Каждый толчок — феерия. Каждая секунда — полна этой сладкой агонии. Под завязку. И хочется еще-еще-еще.

Они с Максом по-прежнему соревнуются, он по-прежнему заставляет Аленку кончать раньше себя, и желательно, чтобы к его оргазму она кончила еще разок, но… Но Аленке нравится растягивать секунды до того, как лоно сведет этим мучительно сладким спазмом. Её нравится сам процесс, по-прежнему, а с Максом — как ни с кем. Его всегда мало, в нем хочется растворяться, упасть и утонуть дотла, но… Но что поделать — этот паршивец знает свое дело. Он знает, как заставить Аленку кайфовать, и редко бывает милосерден, у него как будто план на оргазмы. Ничего, Макс, ничего… И до тебя Аленка доберется. Приедет и доберется. Дай только разобраться, как с веревками обращаться.

Мысли в голове — все сплошь какие-то односложные, и в основном представляют собой коктейль из междометий. И оргазм, чертов оргазм — все-таки швыряет Аленку в густую жаркую черноту, когда нету сил ни на что, лишь на то чтобы дорабатывать, довести до разрядки и Макса, а сегодня это все-таки занимает время. Лишних пятнадцать секунд.

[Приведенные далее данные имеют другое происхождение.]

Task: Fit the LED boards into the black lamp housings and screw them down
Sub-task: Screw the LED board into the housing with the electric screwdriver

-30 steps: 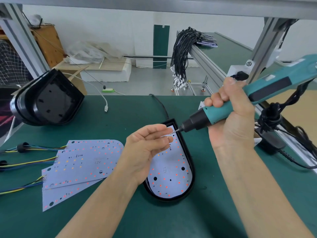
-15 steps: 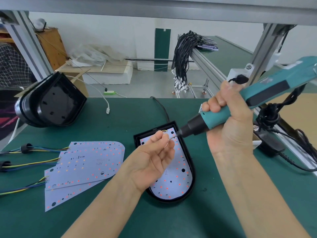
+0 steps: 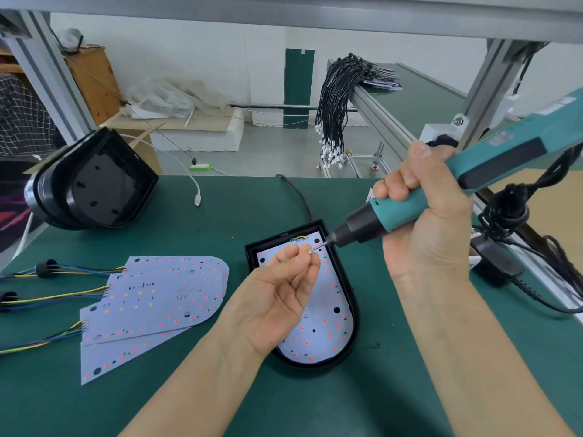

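Observation:
A black lamp housing [image 3: 352,298] lies on the green mat with a white LED board [image 3: 328,323] seated inside it. Palm up, my left hand [image 3: 277,294] hovers over the board and pinches a small screw [image 3: 310,252] at its fingertips. My right hand [image 3: 426,222] grips a teal electric screwdriver [image 3: 441,190], whose bit tip meets the screw above the housing's far end. My left hand hides part of the board.
Loose LED boards [image 3: 157,304] with coloured wire leads lie stacked at the left. A stack of empty black housings [image 3: 91,181] stands on edge at the far left. The screwdriver's black cable [image 3: 511,212] coils at the right beside the aluminium frame post [image 3: 492,86].
My left hand turned palm up and brought the screw to the bit tip. The right hand kept the screwdriver almost still. More of the board's far end now shows.

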A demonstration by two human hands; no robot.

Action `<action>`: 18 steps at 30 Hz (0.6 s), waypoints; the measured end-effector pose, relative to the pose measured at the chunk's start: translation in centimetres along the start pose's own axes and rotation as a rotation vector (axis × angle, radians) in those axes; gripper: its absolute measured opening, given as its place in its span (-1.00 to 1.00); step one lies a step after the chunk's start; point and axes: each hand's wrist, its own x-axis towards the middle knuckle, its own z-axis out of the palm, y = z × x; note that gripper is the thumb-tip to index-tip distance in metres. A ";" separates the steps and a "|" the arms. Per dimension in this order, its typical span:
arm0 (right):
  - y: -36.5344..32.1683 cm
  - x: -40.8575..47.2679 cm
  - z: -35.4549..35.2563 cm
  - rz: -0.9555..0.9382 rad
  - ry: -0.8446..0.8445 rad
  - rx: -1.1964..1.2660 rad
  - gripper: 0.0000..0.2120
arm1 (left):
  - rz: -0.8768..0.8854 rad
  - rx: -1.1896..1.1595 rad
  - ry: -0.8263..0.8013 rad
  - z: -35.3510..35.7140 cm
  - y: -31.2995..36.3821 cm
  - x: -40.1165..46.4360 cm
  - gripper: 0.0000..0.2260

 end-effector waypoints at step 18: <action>1.1 -0.4 -0.5 -0.048 0.076 0.006 -0.67 | 0.374 0.291 0.008 -0.1 0.0 1.2 -0.82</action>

Макс дает Аленке растечься по кровати, свернуться на ней клубочком, насколько позволяет веревка. А потом снова её целует, неторопливо, влажно, кажется, поставив себе за цель изучить её горло досконально. И от прикосновения его губ будто по венам бежит то ли электрический ток, то ли какая-то магическая энергия. Кажется, и дышать становится слаще, и цвета будто бы становятся ярче от того лишь, как трепетно и со вкусом Макс Аленку целует.

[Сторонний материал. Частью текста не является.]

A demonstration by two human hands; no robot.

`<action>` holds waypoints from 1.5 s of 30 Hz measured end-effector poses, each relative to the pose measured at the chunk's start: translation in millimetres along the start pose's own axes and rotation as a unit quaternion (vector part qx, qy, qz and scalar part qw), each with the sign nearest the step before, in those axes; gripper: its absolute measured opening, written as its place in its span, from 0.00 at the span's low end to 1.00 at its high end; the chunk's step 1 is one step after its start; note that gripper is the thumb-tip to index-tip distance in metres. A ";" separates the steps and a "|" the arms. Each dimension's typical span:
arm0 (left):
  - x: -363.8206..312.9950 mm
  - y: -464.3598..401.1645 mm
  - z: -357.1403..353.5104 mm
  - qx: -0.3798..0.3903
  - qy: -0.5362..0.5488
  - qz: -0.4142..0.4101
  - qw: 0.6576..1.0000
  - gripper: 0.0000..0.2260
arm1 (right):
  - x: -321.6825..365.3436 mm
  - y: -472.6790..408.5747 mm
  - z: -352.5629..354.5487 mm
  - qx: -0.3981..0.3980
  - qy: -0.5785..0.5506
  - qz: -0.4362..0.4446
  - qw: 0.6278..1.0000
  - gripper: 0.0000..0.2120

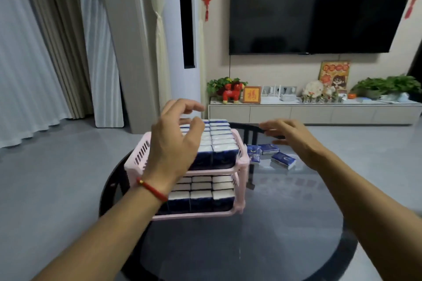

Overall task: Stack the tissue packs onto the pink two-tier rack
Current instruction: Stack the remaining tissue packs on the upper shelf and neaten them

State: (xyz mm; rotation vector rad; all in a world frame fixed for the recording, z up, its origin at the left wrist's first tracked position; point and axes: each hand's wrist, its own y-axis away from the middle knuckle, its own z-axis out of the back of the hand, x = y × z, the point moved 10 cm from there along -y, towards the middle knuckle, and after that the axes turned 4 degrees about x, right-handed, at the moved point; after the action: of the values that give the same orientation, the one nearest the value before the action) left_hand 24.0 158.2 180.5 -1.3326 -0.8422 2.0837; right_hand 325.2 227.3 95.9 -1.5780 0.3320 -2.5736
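Tissue packs (219, 141) fill both tiers of the pink rack (139, 155) on a round glass table (274, 223); three loose packs (269, 155) lie beside it. Left hand (175, 141) and right hand (294, 137) hover empty with relaxed fingers, facing a wall television (319, 7).

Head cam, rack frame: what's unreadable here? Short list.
- Top tier's left packs: head view, hidden behind left hand.
- Lower tier left end: covered by the left wrist.
- Rack fullness at the back: not visible from this angle.
- Loose packs on the table: print too small and blurred; count uncertain, right hand overlaps that area.
- Both forearms: cut off by the bottom edge.
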 end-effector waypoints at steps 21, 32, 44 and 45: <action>102.1 153.5 -310.6 0.348 -0.112 0.127 0.922 0.31 | -223.1 -12.3 32.0 -0.108 0.394 -0.164 0.898 0.22; 95.7 143.9 -294.2 0.279 0.008 0.191 0.941 0.29 | -174.8 62.4 19.1 0.095 0.068 -0.081 0.990 0.24; 114.1 143.3 -284.8 0.242 -0.018 0.220 0.945 0.23 | -203.0 -5.8 23.5 -0.039 0.199 -0.162 0.966 0.27; 116.2 142.8 -283.7 0.230 -0.018 0.223 0.947 0.22 | -211.8 -19.6 21.5 -0.047 0.204 -0.168 0.963 0.29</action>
State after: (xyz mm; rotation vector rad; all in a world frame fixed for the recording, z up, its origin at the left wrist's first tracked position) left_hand 227.4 207.9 -85.0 -1.3025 -0.0363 2.4488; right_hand 441.4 286.3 -73.6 -1.1999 0.2379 -3.1929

— Ты космическая, — шепчет он негромко, как будто открывает самый страшный секрет. И у Аленки в душе трепещут бабочки, и задевают своими нежными крылышками сердце, будто покрывая его поцелуями. Эй, бармен, повторите этот вечер, и всем шампанского за счет заведения.

Глава 40

— Мы вам перезвоним.

Валентина смотрела в глаза тетки, которая проводила с ней собеседование и понимала — нет, не перезвонят. Это было семнадцатое собеседование за эти десять дней с момента увольнения. И нет, еще ни с одного потенциального места работы ей не перезвонили. Ну, Ольховский обещал, что работу она не найдет — Валя и не находила. Ни по специальности, ни — без неё. Не брали даже на должность уборщицы на вокзал. Может, стоило рвануть из Москвы, в какую-нибудь провинциальную глушь, вроде той, откуда понаехала эта Алена, в которой про Ольховского и слышать не слышали, но от этой идеи Калугиной становилось тошно. Она была москвичкой. Она ей родилась. И не хотела менять шумную, жизнерадостную, претенциозную столицу на городок типа «деревня», в которой не было ничего, кроме пятиэтажек, уныния и места на свободной кассе у единственного Макдональдса.